→ WORK REQUEST
Exactly as they appear, retype the lines from the one containing "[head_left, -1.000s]" through the final line of the data below. Leave pictures out.

→ DATA FOR THE TASK
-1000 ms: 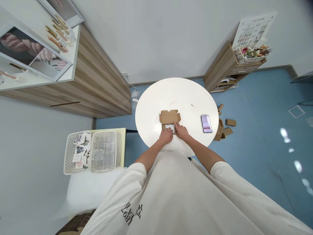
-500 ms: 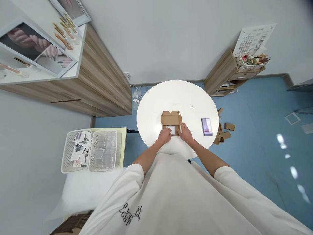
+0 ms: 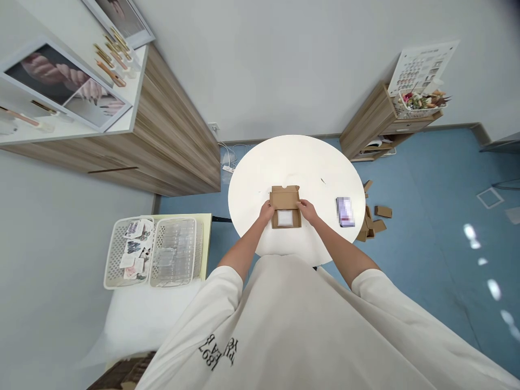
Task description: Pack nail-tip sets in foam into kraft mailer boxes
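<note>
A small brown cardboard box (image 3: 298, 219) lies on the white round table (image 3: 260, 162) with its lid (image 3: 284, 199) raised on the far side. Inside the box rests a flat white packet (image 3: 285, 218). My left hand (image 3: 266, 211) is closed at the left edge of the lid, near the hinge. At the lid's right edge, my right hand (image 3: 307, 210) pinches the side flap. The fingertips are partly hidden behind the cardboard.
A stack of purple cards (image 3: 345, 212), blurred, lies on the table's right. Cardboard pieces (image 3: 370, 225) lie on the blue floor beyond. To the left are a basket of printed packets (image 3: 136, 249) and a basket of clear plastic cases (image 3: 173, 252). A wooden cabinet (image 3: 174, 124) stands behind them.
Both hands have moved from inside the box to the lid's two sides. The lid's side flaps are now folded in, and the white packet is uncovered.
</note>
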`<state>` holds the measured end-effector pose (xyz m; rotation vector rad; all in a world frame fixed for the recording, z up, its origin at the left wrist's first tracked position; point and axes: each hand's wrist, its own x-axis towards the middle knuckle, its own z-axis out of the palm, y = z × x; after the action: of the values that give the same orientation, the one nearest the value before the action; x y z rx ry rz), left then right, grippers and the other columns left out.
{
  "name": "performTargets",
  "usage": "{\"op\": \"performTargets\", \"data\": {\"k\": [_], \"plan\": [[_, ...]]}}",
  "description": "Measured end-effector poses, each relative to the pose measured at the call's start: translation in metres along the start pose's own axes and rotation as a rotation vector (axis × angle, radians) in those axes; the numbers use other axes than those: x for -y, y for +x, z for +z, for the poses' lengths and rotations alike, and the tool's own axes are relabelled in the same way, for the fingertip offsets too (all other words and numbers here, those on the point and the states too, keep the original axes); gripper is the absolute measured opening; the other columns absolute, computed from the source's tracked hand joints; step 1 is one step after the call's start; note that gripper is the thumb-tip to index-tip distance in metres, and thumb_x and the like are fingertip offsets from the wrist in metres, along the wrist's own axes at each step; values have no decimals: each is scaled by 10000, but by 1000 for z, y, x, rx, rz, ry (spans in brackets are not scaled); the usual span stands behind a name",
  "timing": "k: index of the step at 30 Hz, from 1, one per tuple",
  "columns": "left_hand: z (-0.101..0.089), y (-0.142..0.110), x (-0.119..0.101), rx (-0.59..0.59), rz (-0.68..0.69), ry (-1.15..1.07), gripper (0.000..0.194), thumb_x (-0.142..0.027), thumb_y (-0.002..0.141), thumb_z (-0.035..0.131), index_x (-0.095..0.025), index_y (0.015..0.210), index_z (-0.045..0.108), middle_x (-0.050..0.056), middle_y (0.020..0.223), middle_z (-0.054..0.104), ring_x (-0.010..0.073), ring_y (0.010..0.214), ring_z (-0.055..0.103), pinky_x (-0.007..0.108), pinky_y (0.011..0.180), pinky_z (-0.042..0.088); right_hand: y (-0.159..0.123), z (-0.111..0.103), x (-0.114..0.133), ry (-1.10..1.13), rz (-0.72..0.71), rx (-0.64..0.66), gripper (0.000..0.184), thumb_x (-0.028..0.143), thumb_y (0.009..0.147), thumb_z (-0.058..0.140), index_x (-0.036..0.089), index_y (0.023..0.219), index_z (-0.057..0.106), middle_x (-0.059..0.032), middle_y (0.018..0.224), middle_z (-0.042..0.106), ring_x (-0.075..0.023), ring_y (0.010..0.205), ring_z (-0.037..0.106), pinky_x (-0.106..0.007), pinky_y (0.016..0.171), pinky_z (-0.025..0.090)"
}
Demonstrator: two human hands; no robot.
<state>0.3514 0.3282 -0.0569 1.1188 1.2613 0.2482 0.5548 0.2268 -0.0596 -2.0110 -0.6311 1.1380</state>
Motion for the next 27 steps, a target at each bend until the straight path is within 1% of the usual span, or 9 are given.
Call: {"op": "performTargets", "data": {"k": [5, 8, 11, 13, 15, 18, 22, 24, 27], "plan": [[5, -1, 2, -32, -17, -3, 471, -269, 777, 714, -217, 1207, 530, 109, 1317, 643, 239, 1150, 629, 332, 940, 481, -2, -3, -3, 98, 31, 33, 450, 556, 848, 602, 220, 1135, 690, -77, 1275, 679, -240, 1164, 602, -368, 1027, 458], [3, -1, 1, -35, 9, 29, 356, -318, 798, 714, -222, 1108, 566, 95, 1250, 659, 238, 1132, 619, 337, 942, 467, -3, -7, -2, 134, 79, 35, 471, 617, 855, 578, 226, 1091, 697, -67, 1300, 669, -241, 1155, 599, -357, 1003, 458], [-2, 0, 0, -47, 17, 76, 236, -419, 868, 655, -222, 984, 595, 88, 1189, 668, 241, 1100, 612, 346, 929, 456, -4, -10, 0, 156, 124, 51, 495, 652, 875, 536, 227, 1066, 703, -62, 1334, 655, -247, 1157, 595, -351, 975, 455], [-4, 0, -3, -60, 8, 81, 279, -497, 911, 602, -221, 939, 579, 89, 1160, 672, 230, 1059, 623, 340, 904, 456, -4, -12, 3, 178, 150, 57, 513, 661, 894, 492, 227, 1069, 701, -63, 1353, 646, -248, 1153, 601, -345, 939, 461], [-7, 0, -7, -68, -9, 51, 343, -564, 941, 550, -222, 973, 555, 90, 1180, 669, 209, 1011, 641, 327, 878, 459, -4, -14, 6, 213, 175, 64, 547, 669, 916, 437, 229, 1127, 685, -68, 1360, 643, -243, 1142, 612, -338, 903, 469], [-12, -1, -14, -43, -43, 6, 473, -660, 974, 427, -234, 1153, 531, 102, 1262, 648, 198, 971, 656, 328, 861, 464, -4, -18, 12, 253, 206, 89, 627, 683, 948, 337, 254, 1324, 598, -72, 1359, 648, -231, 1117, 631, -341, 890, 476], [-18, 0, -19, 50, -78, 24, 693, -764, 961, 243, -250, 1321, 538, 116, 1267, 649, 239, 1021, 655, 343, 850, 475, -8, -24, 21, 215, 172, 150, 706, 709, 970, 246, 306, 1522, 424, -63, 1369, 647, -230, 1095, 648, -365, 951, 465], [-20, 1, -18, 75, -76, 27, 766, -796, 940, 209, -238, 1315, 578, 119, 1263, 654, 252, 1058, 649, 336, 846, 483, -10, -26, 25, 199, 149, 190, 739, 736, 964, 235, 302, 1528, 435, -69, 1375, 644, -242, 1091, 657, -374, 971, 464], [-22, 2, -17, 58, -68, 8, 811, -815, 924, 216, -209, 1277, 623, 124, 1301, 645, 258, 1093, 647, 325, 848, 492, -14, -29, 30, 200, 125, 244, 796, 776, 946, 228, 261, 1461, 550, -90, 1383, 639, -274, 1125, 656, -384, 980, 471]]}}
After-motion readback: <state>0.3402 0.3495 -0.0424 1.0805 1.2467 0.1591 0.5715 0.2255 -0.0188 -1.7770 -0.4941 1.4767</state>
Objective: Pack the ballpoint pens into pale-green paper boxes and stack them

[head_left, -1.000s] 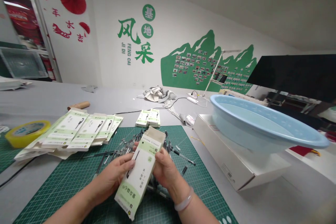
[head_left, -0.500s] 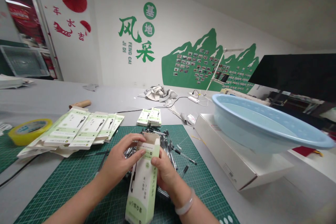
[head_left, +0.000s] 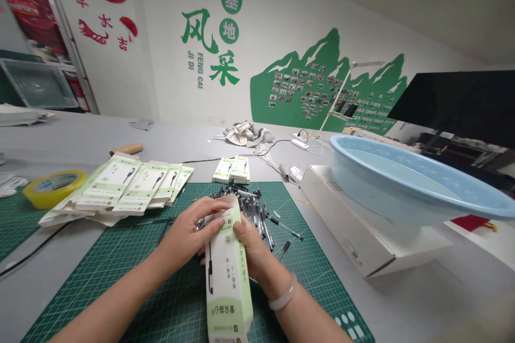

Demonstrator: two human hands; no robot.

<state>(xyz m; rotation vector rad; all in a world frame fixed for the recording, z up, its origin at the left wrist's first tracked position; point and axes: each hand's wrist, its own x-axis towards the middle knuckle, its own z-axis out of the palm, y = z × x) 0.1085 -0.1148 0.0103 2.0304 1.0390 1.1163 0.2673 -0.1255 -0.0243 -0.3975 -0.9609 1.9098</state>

→ RESPONSE TO THIS EXERCISE
[head_left, -1.000s] 
[head_left, -0.500s] 
[head_left, +0.000s] 

Demonstrator: two human hands; no robot.

<state>(xyz m; rotation vector rad; all in a world frame fixed for the recording, z up, its origin at the left wrist's first tracked position; point and axes: each hand's wrist, its own x-axis towards the middle knuckle, its own z-axis out of the palm, y = z × x) 0.1085 -0.1148 0.0103 2.0304 1.0390 1.1163 0.2673 -0.1255 -0.0243 -0.3975 -0.9609 1.9098</state>

This answer is now finished.